• Task directions:
Print exactly the lines below between the line containing "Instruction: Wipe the" and the line containing "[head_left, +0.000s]", counting both of those lines. Leave pictures out.

━━━ Given information

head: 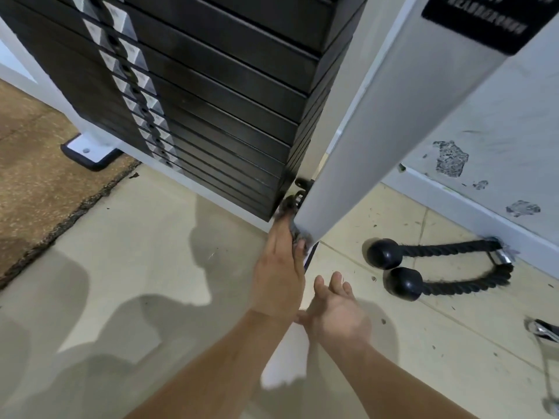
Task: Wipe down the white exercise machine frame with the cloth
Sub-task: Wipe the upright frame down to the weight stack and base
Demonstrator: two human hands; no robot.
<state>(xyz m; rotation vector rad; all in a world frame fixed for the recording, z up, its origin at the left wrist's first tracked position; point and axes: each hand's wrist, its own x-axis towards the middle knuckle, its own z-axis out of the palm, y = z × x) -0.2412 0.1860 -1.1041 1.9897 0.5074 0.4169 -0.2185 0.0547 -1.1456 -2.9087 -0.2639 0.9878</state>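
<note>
- Wiping the foot of the white post (378, 131) is the step in hand, I judge. The dark cloth (298, 235) sits at the post's lowest near-left corner, right beside the bottom of the stack (227, 101).
- Left hand (278, 276): fingers lie long up the post's left face with the cloth under them, and the thumb hooks over the cloth onto the front face. It is a wrap round the corner, which cleans two faces in one pass.
- Right hand (335, 313): spread and relaxed, holding nothing, hovering over the white base rail (282, 361) on the floor.
- To do it well, press flat and drag in long strokes along the post rather than dabbing. Overlap each stroke.
- Mind the black bracket (302, 189) between post and stack (fingers or cloth could snag there).
- Refold to a fresh side if the cloth looks loaded; I cannot tell how dirty it is.
- The right face, toward the rope (438, 267), likely wants its own pass.
</note>
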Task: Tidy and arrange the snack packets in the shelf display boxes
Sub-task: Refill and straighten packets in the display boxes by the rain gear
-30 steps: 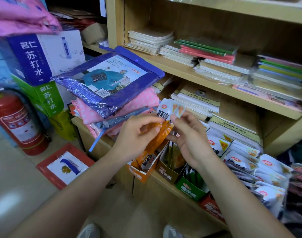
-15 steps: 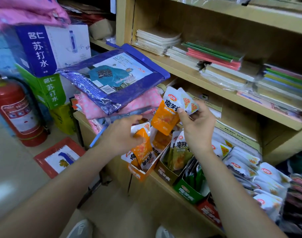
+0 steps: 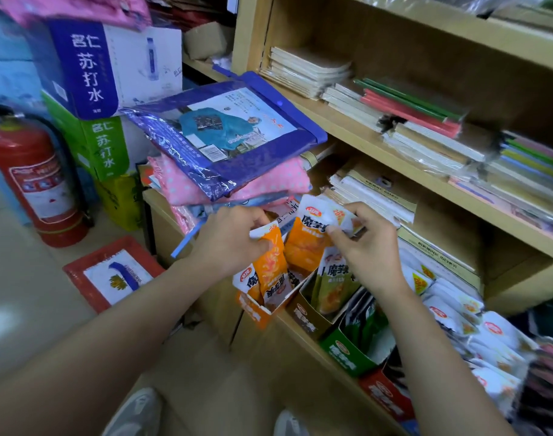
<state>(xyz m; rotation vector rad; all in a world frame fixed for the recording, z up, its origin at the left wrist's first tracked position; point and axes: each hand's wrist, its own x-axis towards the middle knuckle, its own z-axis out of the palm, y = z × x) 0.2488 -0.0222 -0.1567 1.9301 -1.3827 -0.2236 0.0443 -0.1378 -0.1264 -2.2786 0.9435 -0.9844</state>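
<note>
- The left hand (image 3: 234, 237), just left of frame centre, pinched the white top edge of a single orange packet (image 3: 270, 262) between thumb and curled fingers. The packet stood upright with its lower end in the orange display box (image 3: 253, 311), probably so it could be straightened among its neighbours.
- The right hand (image 3: 368, 247), just right of centre, gripped a small bunch of orange packets (image 3: 309, 234) by their white tops, thumb in front. It held them above the back of that same box. Gripped by the sealed edge, their bodies hung downward, ready, I judged, to slide in behind the front row.
- The orange display box sat at the front edge of the shelf, lower centre, with its packets crowded and uneven. Filling and squaring this box seemed to be the step in hand.
- Along the shelf toward the lower right ran a brown box (image 3: 306, 320), a green box (image 3: 342, 352) and a red box (image 3: 385, 393), apparently one flavour per box.
- Loose white packets (image 3: 457, 313) lay heaped at the right edge, not yet boxed.
- Farther out, a blue raincoat package (image 3: 231, 133) lay on folded pink fabric at upper centre-left, and a fire extinguisher (image 3: 33, 177) stood at the left edge.
</note>
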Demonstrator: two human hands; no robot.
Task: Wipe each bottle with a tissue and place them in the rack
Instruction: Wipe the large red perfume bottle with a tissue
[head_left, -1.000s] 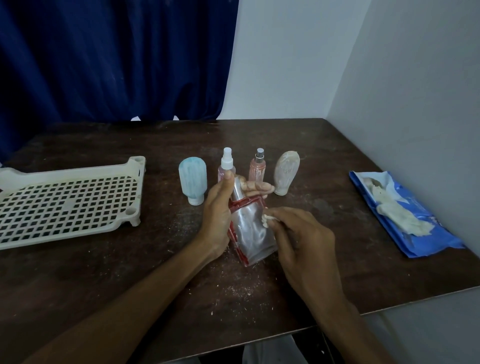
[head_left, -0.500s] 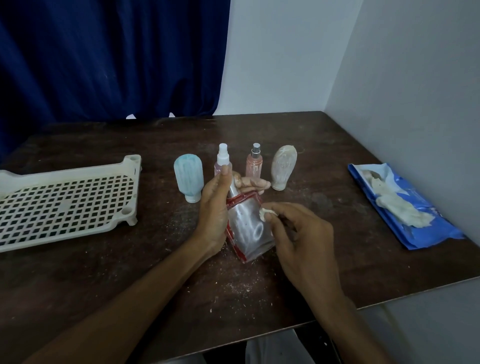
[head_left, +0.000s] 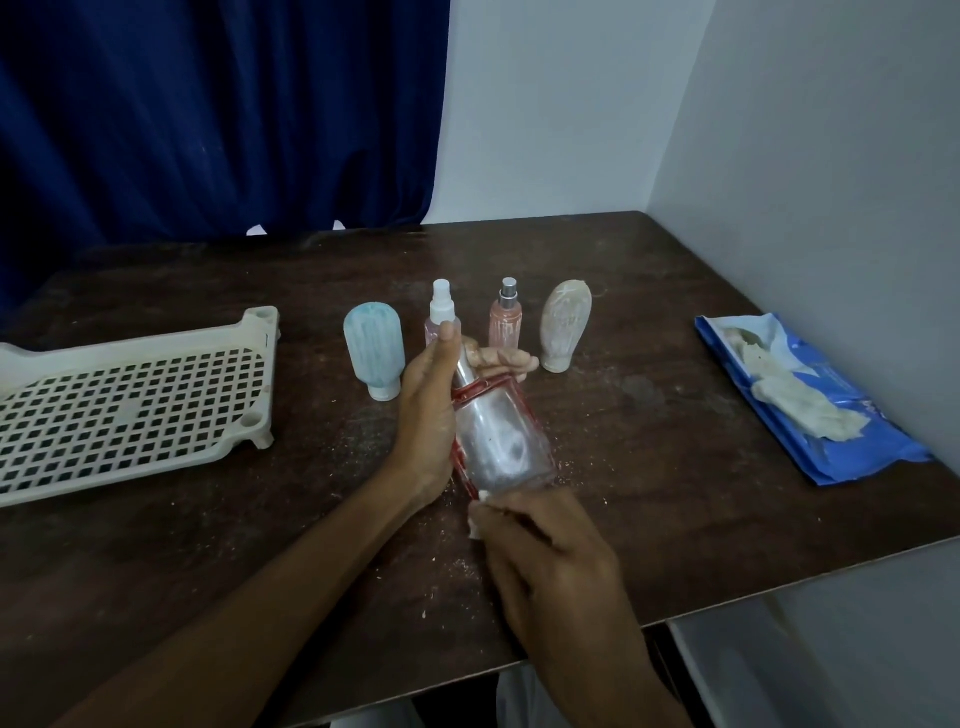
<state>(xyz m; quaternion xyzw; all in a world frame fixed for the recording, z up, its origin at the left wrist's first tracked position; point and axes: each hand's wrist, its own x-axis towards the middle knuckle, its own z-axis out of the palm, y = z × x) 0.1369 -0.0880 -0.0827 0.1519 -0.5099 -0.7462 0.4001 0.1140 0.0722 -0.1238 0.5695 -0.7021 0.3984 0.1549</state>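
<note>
We judge ourselves on the first bottle: our left hand (head_left: 431, 410) grips the clear bottle (head_left: 498, 436) tilted above the table (head_left: 675, 415), our right hand (head_left: 550, 566) pinches a tissue (head_left: 475, 525) at its base, four others (head_left: 504, 327) stand behind, none in the rack (head_left: 130, 405).

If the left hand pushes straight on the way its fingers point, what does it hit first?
Probably the white-capped spray bottle, standing just beyond the left hand that grips the clear bottle; depth between them is unclear.
</note>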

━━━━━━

• Answer for the task:
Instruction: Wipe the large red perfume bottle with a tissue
[head_left, -1.000s] 
[head_left, -0.500s] 
[head_left, +0.000s] 

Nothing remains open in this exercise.